Avempace wrote one of the first (argued by some to be the first) commentaries on Aristotle in the Western world. While his work on projectile motion was never translated from Arabic to Latin, his views became well known around the Western world and to Western philosophers, astronomers, and scientists of many disciplines. His works impacted contemporary medieval thought, and later influenced Galileo and his work. Avempace's theories on projectile motion are found in the text known as "Text 71".

==Biography==
Avempace was of Arab descent. He was born in Zaragoza, in what is today Aragon, Spain, around 1085 and died in Fes then under the Almoravid dynasty, in 1138. Rulers of Zaragoza shifted constantly throughout Avempace's young life, but in 1114, a new Almoravid governor of Zaragoza was appointed: Abu Bakr 'Ali ibn Ibrahim as-Sahrawi, also known as Ibn Tifilwit. The close relationship between Avempace and Ibn Tifilwit is verified in writings by Ibn al-Khatib. Avempace enjoyed music and wine with the governor and also composed panegyrics and muwashshahat to publicly praise Ibn Tifilwit, who rewarded him by nominating him as his vizier. In a diplomatic mission to meet the overthrown Imad ad-Dawla Ibn Hud King in his castle, Avempace was placed in jail for some months for reasons unknown. Ibn Tifilwit was also killed during a quest against the Christians in 1116, ending his short reign and inspiring Avempace to compose mournful elegies in his honor. Avempace also had a talent for singing and composition in music. In the beginning of his career, he wrote the manuscript Risālah fī l-alḥān (Tract on melodies) and incorporated his commentary on al-Fārābī’s treatise based on music. He determined the correlations between different melodies and temperament. According to biographer al-Maqqarī, Avempace's passion for music was due to poetry and had “the virtue of dispelling the sadness and pain of the hearts [sic].” He included his scientific knowledge and wit in many poems. Avempace joined in poetic competitions with the poet al-Tutili.

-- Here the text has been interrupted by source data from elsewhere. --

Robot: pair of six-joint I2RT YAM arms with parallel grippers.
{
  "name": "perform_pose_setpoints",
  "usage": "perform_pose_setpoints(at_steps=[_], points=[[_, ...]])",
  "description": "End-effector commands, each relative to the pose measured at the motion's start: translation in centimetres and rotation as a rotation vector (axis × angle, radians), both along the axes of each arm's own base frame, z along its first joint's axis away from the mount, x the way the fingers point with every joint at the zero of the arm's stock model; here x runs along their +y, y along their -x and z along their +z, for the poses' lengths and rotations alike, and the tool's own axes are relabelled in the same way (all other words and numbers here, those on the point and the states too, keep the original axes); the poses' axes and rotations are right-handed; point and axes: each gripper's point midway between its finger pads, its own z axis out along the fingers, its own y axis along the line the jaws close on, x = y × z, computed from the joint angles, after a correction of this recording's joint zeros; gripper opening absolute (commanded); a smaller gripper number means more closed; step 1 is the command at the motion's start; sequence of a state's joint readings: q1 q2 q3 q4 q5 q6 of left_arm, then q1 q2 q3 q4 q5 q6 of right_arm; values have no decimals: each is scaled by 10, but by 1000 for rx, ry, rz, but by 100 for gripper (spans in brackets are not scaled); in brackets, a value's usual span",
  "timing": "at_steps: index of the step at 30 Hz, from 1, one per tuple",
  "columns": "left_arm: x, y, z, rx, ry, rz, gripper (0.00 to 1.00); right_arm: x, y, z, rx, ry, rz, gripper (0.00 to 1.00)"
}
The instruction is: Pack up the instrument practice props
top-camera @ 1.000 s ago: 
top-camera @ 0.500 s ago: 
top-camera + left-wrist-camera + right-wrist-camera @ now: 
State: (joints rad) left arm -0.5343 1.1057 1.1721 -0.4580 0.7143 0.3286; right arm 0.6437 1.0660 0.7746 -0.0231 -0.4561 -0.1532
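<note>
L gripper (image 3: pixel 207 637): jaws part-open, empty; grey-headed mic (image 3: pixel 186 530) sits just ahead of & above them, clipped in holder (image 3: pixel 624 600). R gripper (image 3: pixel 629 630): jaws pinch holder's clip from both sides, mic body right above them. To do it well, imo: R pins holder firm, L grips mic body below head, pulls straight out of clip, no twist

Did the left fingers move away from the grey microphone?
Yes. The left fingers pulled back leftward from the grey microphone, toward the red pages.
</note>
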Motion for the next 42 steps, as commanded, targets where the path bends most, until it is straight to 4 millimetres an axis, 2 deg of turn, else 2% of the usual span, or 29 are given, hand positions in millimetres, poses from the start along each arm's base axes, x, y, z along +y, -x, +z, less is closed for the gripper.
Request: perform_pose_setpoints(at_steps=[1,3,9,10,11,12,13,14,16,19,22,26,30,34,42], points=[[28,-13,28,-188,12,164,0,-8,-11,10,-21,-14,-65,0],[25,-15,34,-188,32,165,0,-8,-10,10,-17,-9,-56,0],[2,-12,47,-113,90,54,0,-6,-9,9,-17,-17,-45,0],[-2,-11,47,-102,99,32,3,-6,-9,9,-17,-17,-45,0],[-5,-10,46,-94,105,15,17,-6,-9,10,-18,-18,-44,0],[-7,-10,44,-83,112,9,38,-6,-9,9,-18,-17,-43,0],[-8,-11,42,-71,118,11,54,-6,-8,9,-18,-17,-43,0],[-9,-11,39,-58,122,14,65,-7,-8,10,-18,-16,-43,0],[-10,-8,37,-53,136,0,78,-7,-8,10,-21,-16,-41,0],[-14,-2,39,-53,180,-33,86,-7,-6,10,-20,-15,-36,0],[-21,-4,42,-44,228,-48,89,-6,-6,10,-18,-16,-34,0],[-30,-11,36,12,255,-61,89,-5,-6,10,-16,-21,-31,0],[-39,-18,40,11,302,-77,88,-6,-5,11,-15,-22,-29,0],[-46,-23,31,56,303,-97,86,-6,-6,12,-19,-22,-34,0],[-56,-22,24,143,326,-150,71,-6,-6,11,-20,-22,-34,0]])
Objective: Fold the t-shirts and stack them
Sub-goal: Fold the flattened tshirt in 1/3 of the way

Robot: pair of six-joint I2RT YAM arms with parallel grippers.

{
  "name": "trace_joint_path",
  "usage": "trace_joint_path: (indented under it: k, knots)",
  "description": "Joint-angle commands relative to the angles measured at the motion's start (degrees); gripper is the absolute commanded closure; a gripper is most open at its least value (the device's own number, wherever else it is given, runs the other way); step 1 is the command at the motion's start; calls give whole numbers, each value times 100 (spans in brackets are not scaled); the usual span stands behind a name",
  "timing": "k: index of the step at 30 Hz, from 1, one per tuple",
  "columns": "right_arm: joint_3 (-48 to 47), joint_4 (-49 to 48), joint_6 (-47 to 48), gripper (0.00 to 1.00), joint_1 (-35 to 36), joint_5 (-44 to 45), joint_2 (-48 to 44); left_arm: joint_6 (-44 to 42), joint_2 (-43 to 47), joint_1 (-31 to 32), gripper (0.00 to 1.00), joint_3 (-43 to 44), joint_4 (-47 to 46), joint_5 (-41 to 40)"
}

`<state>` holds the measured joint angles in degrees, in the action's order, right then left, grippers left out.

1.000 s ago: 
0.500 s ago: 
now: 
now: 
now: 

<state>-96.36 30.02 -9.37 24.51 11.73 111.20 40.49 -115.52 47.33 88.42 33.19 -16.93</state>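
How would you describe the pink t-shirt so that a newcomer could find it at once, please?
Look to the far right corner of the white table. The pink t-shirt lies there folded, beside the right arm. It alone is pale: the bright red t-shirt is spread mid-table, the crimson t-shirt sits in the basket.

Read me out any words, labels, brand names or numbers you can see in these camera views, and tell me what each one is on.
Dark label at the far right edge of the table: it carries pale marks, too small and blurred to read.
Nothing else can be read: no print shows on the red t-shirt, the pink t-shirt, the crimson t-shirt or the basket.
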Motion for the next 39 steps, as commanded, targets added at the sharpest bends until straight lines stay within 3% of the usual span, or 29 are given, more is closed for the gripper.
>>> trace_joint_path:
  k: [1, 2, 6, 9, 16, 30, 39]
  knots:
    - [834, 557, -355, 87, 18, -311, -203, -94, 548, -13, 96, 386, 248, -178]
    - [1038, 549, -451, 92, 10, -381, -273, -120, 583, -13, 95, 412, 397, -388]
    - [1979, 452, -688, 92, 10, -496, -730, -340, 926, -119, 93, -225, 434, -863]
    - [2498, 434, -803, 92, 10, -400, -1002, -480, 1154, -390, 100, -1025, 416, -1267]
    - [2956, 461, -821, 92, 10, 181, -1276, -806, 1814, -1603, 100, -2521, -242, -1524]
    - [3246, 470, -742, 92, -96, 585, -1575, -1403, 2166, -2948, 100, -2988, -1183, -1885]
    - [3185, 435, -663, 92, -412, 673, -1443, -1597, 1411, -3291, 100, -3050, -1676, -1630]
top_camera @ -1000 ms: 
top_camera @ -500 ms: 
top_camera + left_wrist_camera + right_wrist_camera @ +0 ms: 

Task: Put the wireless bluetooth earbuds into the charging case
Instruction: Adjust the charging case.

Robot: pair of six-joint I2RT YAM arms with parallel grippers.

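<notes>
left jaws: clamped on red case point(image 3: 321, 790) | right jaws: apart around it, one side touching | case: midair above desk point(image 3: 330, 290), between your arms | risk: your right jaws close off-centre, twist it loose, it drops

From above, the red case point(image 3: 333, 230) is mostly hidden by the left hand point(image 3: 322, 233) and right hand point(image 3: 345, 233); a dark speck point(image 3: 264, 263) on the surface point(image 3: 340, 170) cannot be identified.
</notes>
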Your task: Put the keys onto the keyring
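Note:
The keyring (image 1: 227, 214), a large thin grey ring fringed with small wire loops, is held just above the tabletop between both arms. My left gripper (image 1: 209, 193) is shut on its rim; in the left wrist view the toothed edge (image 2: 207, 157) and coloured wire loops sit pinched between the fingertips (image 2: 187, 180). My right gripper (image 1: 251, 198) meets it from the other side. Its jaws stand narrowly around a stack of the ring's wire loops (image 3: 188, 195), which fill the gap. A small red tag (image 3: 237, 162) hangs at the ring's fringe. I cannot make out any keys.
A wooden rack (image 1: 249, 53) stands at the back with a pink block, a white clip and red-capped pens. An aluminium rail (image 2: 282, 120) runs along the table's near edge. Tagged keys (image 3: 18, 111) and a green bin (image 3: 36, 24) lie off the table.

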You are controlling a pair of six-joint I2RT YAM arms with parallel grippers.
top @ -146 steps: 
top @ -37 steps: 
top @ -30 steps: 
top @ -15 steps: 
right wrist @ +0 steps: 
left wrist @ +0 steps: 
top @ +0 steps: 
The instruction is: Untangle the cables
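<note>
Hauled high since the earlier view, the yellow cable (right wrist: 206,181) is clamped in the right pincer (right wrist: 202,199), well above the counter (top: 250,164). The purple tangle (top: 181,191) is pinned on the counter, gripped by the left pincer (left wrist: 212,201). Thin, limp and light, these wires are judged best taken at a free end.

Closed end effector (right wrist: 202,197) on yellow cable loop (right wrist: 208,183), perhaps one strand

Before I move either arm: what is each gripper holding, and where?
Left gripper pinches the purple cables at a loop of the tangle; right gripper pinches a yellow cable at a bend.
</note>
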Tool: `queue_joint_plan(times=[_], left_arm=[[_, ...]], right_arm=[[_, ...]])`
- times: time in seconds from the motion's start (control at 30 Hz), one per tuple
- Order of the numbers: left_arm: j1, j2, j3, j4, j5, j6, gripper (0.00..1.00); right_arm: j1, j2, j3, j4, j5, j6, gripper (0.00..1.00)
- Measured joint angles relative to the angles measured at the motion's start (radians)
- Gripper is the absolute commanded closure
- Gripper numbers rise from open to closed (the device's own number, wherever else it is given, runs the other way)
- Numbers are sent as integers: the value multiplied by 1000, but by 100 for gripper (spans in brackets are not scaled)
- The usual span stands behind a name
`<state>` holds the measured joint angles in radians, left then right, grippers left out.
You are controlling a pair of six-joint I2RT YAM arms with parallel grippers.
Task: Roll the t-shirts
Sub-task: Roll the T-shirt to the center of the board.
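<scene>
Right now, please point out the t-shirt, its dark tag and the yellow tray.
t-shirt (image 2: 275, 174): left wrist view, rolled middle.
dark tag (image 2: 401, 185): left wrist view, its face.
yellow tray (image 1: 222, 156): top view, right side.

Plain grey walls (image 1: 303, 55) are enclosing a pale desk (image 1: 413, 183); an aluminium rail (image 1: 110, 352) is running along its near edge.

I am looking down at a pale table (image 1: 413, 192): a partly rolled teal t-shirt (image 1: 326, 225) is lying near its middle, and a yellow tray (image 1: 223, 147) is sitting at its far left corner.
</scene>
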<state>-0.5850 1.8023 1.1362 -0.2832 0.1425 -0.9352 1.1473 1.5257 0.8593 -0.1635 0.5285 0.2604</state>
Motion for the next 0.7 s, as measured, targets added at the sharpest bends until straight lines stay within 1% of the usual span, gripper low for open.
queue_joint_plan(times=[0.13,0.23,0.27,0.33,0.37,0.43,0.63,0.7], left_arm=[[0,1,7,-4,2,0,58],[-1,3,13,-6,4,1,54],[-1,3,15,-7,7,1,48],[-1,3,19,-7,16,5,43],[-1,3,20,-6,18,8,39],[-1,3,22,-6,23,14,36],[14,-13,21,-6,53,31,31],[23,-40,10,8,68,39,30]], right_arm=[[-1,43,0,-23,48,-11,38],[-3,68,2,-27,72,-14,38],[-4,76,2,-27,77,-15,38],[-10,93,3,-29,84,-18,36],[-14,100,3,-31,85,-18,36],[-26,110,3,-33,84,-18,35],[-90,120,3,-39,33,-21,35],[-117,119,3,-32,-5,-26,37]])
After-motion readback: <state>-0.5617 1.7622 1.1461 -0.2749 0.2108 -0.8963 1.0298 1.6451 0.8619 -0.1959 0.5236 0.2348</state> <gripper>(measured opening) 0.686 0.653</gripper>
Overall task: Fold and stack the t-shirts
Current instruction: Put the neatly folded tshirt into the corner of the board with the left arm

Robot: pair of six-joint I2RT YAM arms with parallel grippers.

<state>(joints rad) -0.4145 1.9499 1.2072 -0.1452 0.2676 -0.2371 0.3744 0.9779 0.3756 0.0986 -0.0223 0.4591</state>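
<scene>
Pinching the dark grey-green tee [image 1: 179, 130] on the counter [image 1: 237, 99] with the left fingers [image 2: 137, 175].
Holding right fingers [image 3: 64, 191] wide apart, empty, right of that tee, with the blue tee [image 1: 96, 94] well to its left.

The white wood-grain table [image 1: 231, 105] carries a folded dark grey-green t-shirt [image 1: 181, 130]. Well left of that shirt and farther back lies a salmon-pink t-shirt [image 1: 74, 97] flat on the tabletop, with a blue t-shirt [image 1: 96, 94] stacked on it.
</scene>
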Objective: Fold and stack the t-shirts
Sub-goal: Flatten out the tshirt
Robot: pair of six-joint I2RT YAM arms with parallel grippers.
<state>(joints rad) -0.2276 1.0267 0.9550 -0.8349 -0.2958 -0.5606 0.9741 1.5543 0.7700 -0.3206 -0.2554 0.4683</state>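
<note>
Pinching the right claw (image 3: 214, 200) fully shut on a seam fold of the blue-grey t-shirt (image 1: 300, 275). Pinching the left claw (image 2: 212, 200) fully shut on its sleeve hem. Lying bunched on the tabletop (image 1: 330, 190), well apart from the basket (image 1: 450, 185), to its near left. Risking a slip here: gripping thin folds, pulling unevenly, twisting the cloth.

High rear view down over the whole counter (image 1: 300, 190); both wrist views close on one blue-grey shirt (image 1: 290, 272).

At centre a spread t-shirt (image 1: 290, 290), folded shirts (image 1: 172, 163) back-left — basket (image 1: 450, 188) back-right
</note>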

After the fall of Zaragoza in 1118 by the hands of King Alfonso The Battler, Avempace looked for shelter under Abu Ishaq Ibrahim ibn Yûsuf Ibn Tashfin, another brother of the Almoravid Sultan (Ali Ibn Yusuf Ibn Tashfin) in Xàtiba. He worked, for some twenty years, as the vizier of Yusuf Ibn Tashfin. Throughout these decades, it is clear that Avempace was not as agreeable with those close to the ruler, Ibn Tashfin, as he was during the previous reign of Ibn Tifilwit. Writings by Ahmad al-Maqqari gives us insight into the hostility and disagreements between Avempace and the father of a famous physician respected by Ibn Tashfin, Abd al-Malik. A poetry anthology, Qala’id al-iqya (Necklace of Rubies), was also created by a courtier of Ibn Tashufin's, Abu Nasr al-Fath Ibn Muhammad Ibn Khaqan, which condescendingly placed Avempace in last place. Under Ibn Tashfin, the Sultan of the Almoravid empire, Avempace was imprisoned twice. The details of the imprisonment are not well understood, but can be assumed. Despite being unwelcomed, Avempace remained with the Almoravid empire for the rest of his life until his death in 1138. There has been evidence presented that brings up the argument that the cause of Avempace's death was by poison from his peers. Al-Maqqari details in his writing that a physician, Abu l-'Ala' Ibn Zuhr, was an enemy of Avempace's whose servant, Ibn Ma‛yub, was suspected of poisoning him at the time but was never convicted. Among his many teachers was Abu Jafar ibn Harun of Trujillo, a physician in Seville, Al-Andalus.

== Philosophy ==
Ibn Bajja, also known as Avempace, was an important Islamic philosopher, among his many other trades. In his time, he was seen as a controversial figure, receiving criticism from his peers like Ibn Tufayl. However, he was also respected by his peers and even his critics. While Ibn Tufayl was noted for criticizing Ibn Bajjah's work, he also described him as having one of the sharpest minds with one of the soundest reasoning as compared to the others following the first generation of speakers.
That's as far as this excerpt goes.